Education in rural areas should be taken more seriously with more government investment in that sector. Many rural households who cannot afford to educate all their children often decide to leave the girls behind while the boys go to school. These girls later become victims of wrong choices and early marriages. They give birth to too many children, thereby adding to the absolute number of the extreme poor in the society.

Giving rural women access to agricultural resources and financial support will draw countries closer to achieving shared prosperity. As a result, the number of women who would leave their rural communities to beg for alms in the streets of urban centres will be greatly reduced.

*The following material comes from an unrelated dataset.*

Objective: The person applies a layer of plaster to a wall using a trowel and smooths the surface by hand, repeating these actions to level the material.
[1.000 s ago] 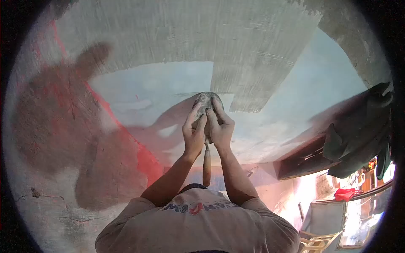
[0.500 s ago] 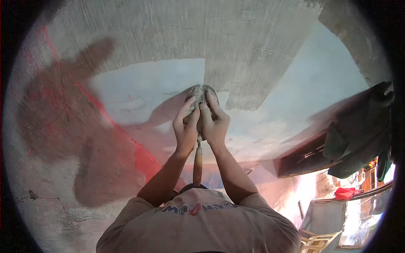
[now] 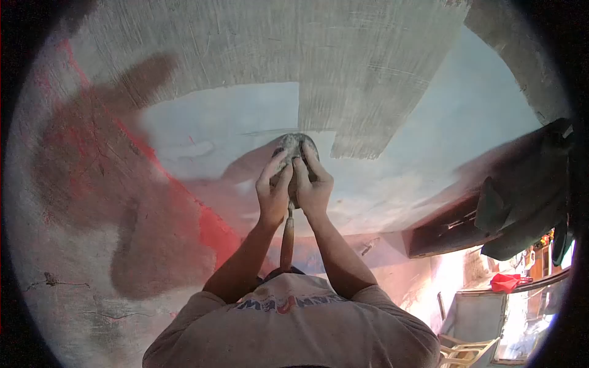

We also have to promote women’s access to fair labour markets and decent jobs – even for those with the lowest level of education. These efforts to end poverty through supporting and empowering women and other vulnerable groups will help us achieve the SDG zero-hunger and malnutrition targets by 2030.

Financial Nigeria Columnist, Mojisola Karigidi, is a Nigerian biochemist and the founder and product developer at Moepelorse Bio Resources. She is also a Global Innovation Through Science and Technology (GIST) awardee, and an Aspen New Voices fellow.